### Brief
Count, in the listing that follows, every line containing the word "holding". Give the number by itself.

### The data
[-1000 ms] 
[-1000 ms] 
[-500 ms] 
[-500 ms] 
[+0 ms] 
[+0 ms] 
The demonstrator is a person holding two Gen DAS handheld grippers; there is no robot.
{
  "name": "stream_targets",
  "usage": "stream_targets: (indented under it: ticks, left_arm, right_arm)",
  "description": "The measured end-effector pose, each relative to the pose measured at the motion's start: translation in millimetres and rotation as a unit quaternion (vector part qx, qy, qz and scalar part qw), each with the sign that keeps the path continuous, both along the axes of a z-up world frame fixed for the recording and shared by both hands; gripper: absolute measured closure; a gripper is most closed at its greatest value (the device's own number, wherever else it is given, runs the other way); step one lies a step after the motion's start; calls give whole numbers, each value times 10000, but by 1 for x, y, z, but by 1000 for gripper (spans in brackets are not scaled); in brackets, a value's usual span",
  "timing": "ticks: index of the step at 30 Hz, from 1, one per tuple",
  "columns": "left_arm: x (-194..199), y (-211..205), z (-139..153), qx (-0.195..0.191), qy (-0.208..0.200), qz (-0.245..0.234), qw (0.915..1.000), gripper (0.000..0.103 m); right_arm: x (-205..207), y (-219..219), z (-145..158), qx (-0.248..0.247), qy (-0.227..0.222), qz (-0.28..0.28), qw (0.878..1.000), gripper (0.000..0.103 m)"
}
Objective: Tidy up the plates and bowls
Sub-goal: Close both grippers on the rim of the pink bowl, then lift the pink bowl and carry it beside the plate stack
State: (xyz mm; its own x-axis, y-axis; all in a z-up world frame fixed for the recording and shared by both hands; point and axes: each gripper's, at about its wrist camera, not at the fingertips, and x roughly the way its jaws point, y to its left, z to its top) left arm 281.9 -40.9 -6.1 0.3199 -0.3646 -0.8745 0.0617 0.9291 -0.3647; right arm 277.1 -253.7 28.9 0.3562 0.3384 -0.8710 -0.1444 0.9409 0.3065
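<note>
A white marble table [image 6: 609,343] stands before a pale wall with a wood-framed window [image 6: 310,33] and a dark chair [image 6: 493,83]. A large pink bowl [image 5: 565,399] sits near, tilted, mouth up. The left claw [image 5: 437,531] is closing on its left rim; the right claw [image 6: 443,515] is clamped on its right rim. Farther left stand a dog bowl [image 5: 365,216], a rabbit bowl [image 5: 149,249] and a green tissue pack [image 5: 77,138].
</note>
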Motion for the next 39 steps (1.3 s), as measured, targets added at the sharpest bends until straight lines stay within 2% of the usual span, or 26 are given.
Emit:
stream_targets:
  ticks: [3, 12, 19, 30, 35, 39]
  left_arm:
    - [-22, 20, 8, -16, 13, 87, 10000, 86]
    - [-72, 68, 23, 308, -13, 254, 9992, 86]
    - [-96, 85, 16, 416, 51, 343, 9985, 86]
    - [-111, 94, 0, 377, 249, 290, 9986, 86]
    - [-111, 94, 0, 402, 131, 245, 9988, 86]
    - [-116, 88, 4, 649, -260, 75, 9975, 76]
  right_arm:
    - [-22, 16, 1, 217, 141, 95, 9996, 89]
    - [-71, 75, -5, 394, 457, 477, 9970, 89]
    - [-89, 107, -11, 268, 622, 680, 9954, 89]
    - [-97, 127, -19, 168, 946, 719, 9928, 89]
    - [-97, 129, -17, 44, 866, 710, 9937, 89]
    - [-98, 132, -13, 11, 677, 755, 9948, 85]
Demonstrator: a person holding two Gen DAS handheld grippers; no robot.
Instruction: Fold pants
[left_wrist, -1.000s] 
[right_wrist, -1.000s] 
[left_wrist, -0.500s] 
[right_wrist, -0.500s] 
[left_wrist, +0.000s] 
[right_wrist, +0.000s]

### Answer below
2